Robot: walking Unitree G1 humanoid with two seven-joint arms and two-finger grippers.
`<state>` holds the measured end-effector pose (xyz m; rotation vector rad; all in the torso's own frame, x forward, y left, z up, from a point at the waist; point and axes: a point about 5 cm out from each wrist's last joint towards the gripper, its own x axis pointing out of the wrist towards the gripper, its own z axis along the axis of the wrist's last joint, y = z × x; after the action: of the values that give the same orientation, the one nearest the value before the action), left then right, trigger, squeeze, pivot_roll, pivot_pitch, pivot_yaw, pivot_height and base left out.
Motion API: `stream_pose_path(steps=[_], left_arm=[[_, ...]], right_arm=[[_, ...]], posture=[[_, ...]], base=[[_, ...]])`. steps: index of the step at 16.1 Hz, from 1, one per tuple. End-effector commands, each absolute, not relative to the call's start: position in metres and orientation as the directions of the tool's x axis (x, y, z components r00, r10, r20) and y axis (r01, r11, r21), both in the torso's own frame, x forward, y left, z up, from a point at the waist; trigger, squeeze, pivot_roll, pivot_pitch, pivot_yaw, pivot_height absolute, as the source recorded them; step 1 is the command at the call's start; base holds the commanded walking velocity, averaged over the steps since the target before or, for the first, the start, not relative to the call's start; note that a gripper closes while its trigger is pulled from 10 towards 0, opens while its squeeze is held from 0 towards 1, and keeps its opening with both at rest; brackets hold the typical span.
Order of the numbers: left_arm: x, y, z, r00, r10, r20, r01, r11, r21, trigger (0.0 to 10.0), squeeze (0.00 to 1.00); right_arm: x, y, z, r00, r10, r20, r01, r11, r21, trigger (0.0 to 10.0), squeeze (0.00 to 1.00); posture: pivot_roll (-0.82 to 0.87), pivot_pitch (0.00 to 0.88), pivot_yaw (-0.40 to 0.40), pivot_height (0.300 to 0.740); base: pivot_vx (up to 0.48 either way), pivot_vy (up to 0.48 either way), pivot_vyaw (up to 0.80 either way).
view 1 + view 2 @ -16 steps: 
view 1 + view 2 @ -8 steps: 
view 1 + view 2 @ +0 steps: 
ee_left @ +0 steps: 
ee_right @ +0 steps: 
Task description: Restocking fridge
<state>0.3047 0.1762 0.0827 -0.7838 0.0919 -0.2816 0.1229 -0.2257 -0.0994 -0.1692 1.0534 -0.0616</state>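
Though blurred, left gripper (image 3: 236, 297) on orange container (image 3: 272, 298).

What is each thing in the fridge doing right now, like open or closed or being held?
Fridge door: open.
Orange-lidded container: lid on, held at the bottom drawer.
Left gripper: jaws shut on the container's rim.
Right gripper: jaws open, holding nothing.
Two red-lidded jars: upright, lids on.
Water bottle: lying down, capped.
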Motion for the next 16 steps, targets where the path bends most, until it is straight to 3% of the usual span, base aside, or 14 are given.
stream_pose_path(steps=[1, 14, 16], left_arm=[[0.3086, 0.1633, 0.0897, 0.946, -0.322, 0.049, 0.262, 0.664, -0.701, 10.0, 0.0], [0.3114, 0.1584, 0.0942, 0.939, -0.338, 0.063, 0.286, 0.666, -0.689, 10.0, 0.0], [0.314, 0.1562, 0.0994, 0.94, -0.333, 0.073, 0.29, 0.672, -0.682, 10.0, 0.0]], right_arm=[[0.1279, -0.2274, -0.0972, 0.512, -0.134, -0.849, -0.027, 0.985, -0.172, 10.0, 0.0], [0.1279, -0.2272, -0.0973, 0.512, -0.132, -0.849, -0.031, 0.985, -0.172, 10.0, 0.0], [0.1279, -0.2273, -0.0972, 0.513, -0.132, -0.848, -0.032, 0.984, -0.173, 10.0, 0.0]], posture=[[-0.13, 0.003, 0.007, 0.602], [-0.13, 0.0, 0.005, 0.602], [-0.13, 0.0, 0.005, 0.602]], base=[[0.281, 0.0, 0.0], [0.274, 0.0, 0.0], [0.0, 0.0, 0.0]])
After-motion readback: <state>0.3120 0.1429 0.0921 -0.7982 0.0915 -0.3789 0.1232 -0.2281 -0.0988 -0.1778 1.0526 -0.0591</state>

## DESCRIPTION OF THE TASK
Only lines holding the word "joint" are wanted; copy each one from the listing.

## SOLUTION
Robot: walking Unitree G1 humanoid with two seven-joint arms and two-finger grippers.
`<state>` holds the measured end-effector pose (xyz m; rotation vector rad; all in the torso's own frame, x forward, y left, z up, from a point at the waist; point and axes: a point about 5 cm out from each wrist's last joint towards the gripper, its own x axis pointing out of the wrist towards the gripper, its own z axis along the axis of the wrist's last joint, y = z × x; after the action: of the values that give the same orientation, the one nearest the value before the action), left then right, trigger, squeeze, pivot_roll, pivot_pitch, pivot_yaw, pivot_height and base left out.

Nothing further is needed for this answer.